Identify each line below that contains the word "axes", and copy it out.

- [Supplied information]
------------------------
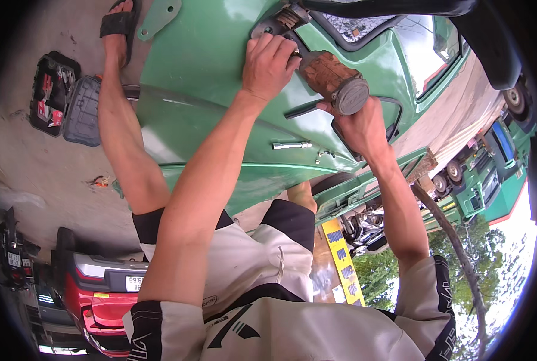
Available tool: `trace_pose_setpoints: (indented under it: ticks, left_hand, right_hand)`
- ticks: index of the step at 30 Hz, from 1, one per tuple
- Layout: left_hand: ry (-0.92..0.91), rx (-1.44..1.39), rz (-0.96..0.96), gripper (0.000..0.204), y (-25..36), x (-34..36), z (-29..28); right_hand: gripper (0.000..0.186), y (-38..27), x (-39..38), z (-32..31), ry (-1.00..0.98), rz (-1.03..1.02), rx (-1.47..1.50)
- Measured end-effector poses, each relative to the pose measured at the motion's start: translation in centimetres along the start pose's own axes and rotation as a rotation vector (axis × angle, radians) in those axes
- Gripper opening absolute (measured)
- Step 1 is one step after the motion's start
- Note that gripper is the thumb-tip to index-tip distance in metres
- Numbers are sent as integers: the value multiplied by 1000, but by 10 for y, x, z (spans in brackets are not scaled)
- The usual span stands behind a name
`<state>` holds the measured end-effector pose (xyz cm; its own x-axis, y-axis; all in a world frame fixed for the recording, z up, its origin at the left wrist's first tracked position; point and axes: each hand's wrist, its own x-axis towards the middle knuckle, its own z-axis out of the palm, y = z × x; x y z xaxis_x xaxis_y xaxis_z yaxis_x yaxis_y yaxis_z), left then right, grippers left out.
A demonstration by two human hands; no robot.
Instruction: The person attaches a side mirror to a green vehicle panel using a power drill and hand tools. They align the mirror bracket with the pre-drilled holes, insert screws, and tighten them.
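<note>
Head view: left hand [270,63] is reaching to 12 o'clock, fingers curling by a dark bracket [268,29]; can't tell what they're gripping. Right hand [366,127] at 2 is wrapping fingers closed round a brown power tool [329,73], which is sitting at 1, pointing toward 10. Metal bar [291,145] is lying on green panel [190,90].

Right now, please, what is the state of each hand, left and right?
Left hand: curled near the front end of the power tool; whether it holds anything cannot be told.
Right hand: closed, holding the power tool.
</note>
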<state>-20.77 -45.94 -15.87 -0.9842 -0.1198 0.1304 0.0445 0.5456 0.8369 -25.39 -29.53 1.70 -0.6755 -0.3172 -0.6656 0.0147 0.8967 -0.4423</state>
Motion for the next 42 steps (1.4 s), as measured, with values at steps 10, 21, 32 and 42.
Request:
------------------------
- [Output of the exercise]
- Measured end-effector poses, each relative to the pose measured at the motion's start: translation in centimetres along the start pose's own axes and rotation as a rotation vector (axis × angle, radians) in those axes
`<state>` holds the measured end-effector pose (xyz cm; its own x-axis, y-axis; all in a world frame fixed for the recording, z up, its origin at the left wrist's first tracked position; point and axes: each hand's wrist, its own x-axis towards the middle knuckle, its own z-axis out of the palm, y = z × x; x y z xaxis_x xaxis_y xaxis_z yaxis_x yaxis_y yaxis_z), left then right, grippers left out.

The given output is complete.